The word "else" marks the lines to copy; find all of them in the entries below.

::::::::

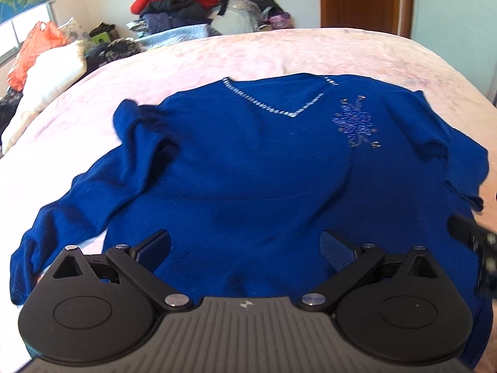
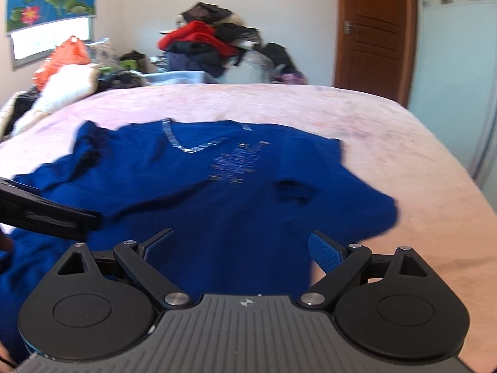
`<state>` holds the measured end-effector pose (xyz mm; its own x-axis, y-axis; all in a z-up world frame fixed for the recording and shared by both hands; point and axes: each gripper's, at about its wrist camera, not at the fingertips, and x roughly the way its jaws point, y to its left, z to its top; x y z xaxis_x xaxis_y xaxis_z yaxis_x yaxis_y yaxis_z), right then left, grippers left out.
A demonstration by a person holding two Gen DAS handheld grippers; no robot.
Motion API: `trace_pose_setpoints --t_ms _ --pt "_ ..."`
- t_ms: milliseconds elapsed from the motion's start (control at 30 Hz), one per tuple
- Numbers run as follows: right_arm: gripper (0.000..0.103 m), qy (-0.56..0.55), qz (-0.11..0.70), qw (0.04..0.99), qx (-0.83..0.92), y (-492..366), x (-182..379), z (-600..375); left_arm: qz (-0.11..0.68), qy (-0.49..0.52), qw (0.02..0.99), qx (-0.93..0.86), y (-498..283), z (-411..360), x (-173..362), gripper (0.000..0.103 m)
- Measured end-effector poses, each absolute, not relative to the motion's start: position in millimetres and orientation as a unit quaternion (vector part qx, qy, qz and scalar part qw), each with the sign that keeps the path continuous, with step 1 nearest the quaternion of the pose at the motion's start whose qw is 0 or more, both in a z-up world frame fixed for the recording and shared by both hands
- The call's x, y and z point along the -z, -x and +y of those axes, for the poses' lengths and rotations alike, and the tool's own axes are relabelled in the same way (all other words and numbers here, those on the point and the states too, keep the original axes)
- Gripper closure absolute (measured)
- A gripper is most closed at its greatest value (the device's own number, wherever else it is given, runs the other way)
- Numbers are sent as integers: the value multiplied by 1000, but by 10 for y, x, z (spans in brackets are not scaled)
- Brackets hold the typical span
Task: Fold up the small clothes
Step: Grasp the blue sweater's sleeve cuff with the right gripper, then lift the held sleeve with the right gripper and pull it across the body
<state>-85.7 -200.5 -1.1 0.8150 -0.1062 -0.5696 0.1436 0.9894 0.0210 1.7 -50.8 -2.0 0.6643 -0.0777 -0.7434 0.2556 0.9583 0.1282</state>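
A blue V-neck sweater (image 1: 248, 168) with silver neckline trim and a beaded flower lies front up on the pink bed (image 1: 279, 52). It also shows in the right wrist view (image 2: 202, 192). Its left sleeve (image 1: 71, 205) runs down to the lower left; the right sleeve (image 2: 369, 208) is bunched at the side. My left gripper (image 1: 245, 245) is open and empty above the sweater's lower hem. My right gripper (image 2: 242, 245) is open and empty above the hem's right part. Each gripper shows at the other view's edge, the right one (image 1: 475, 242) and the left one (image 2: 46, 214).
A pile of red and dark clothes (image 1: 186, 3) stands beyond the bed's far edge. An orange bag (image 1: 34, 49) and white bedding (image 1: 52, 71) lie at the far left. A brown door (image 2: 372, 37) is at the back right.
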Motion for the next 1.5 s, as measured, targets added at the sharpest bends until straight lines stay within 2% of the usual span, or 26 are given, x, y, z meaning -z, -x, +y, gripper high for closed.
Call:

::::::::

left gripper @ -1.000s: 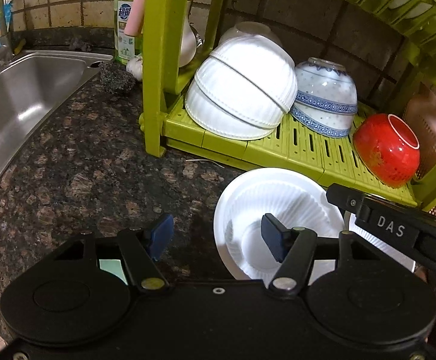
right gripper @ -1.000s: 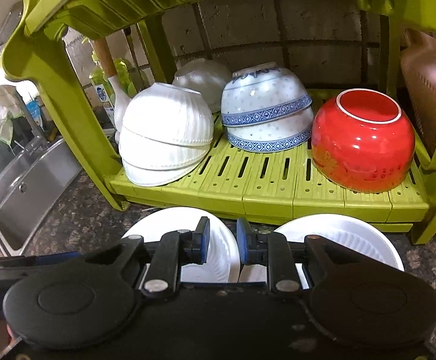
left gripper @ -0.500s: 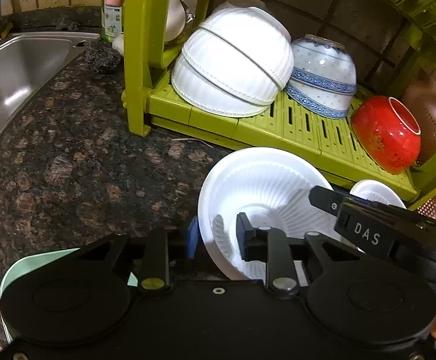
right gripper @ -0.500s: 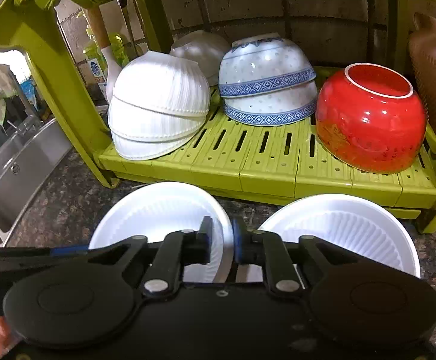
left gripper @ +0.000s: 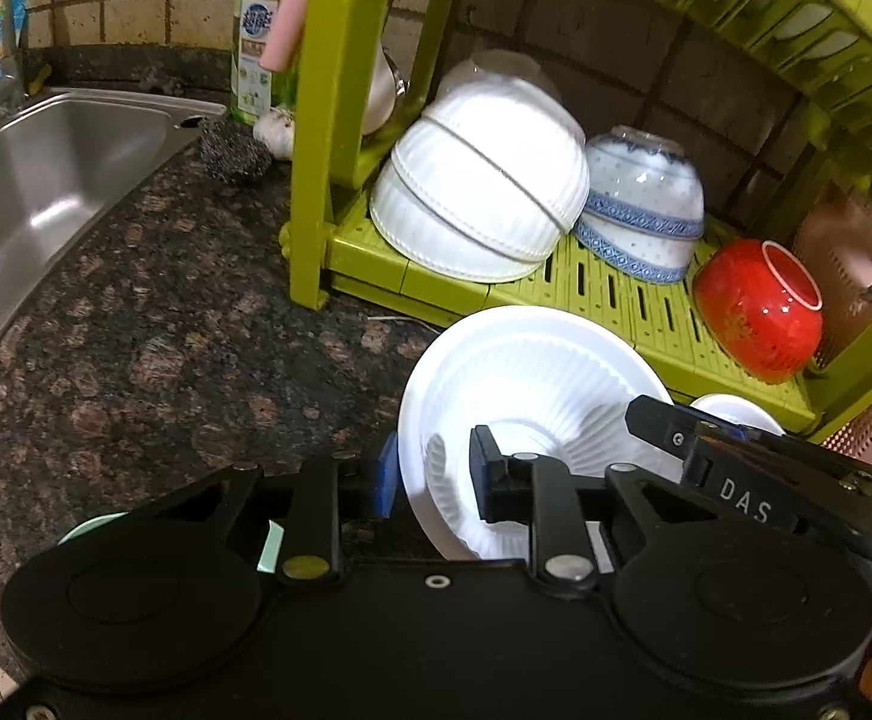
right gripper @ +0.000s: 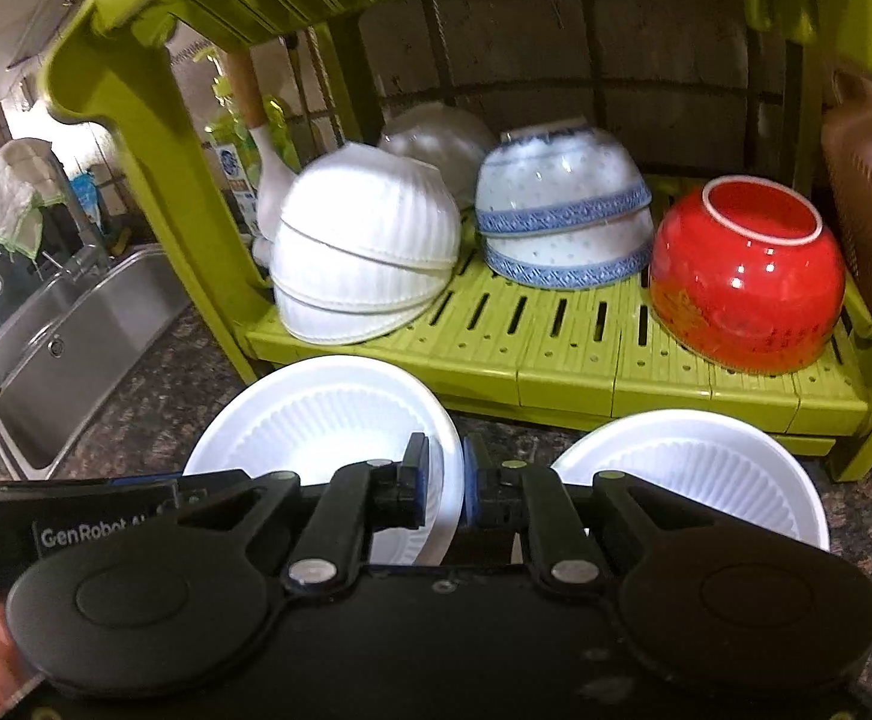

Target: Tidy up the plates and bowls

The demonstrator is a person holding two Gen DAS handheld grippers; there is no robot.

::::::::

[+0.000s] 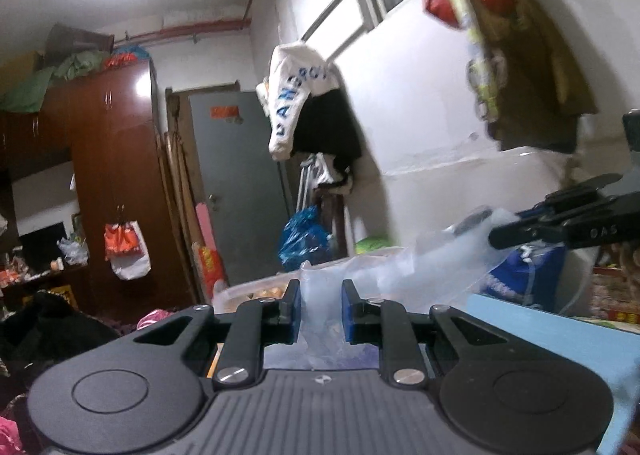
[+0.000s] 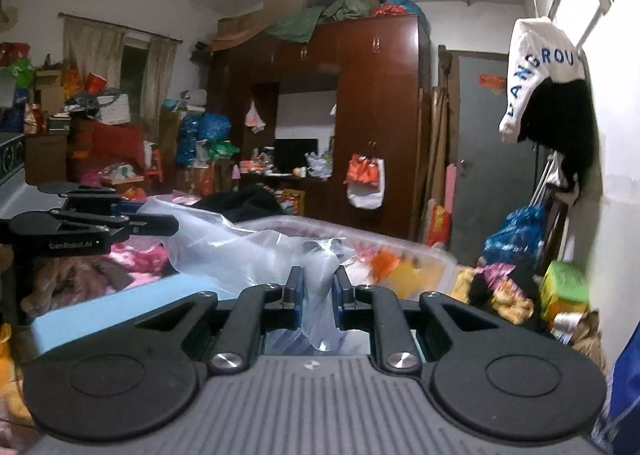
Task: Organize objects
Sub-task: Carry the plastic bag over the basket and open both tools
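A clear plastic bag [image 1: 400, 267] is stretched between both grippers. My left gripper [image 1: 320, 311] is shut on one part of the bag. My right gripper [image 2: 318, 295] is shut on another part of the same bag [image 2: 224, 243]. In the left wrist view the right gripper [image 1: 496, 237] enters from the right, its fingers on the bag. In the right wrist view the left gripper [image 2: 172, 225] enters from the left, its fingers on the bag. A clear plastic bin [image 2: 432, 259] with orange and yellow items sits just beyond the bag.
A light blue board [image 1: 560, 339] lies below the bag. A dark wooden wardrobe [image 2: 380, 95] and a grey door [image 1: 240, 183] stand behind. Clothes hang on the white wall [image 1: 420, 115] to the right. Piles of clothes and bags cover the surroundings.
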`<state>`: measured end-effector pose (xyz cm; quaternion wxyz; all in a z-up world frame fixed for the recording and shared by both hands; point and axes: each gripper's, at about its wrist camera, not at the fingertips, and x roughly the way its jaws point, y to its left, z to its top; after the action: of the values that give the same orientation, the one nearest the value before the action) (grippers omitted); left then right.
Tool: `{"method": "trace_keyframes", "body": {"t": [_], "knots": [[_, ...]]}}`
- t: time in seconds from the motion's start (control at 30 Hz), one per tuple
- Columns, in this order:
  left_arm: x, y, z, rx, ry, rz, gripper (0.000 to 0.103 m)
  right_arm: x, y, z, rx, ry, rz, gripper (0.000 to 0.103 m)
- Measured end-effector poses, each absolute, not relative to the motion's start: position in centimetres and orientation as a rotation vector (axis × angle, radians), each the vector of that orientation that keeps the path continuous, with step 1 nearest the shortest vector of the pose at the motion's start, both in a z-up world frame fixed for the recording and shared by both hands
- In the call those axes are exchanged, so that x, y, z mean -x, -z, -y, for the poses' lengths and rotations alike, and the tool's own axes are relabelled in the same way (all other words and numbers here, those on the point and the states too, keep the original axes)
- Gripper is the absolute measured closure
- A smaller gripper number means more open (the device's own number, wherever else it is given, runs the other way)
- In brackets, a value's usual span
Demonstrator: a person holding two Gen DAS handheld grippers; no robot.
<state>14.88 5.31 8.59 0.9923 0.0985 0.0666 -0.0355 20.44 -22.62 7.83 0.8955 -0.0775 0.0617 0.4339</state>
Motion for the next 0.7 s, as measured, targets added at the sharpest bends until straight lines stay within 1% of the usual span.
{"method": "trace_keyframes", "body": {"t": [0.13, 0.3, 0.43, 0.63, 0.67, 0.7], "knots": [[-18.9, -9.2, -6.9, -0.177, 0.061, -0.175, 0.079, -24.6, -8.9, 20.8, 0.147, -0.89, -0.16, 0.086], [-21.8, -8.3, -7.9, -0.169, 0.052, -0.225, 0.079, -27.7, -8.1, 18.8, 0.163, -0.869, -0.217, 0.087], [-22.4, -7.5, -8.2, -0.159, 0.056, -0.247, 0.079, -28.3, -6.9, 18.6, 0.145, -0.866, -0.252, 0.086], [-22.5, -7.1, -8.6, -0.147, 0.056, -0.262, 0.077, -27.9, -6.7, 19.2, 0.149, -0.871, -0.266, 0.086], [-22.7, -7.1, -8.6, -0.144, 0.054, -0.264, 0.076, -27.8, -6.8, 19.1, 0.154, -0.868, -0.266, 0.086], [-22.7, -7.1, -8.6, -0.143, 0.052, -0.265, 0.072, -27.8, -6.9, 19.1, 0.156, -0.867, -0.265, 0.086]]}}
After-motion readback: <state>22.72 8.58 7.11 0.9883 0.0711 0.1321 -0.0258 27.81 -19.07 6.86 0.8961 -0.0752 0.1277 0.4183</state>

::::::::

ANSWER SECTION:
- A gripper is most closed at its greatest value (the device's own number, wherever else it is given, runs the other way)
- A smaller gripper number means more open (the device's own number, wherever else it is given, runs the other way)

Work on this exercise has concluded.